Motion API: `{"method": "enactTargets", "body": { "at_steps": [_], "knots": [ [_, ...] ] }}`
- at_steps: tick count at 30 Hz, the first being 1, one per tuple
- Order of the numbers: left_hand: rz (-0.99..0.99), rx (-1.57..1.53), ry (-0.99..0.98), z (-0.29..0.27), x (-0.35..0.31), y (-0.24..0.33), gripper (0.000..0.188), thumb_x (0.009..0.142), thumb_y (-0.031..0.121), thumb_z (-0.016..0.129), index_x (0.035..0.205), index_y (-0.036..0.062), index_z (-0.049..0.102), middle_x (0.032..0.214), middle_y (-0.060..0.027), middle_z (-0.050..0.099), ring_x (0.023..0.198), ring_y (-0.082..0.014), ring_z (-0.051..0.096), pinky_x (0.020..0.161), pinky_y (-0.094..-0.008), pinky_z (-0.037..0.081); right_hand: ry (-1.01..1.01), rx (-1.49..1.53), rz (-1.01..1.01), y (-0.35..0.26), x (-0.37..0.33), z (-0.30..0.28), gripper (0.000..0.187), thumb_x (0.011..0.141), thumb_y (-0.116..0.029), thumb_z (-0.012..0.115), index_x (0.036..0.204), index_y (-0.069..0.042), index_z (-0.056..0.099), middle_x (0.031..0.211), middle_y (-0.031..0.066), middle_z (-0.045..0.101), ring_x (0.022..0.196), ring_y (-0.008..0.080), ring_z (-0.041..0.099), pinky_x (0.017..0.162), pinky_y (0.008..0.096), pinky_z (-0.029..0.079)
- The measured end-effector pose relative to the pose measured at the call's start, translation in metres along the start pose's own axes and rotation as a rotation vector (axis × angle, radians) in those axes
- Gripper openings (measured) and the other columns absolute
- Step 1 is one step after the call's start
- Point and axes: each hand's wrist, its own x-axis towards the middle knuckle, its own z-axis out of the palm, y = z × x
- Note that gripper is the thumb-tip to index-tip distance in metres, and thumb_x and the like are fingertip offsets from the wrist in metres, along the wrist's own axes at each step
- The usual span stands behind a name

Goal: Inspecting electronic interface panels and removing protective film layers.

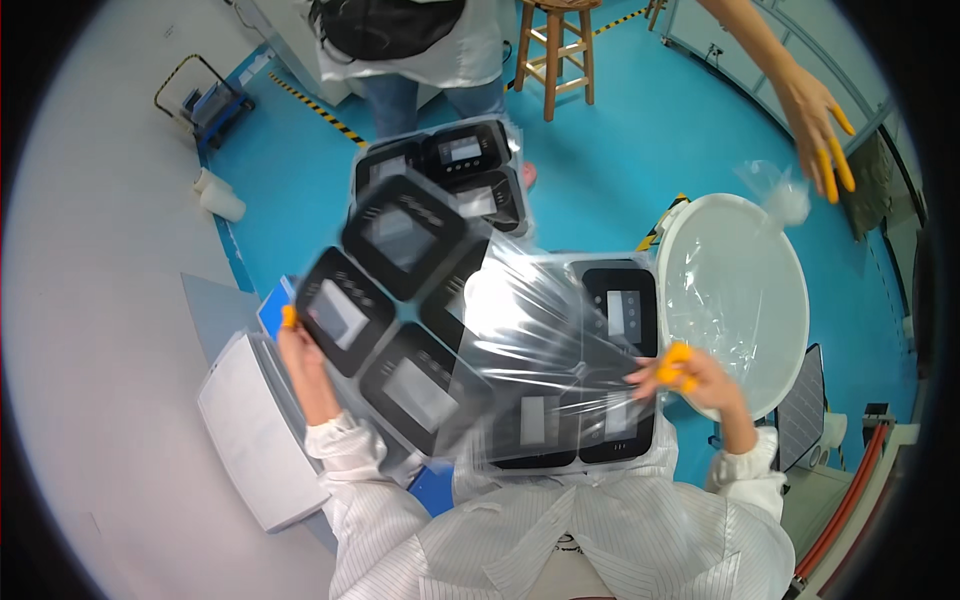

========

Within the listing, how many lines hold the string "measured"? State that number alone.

2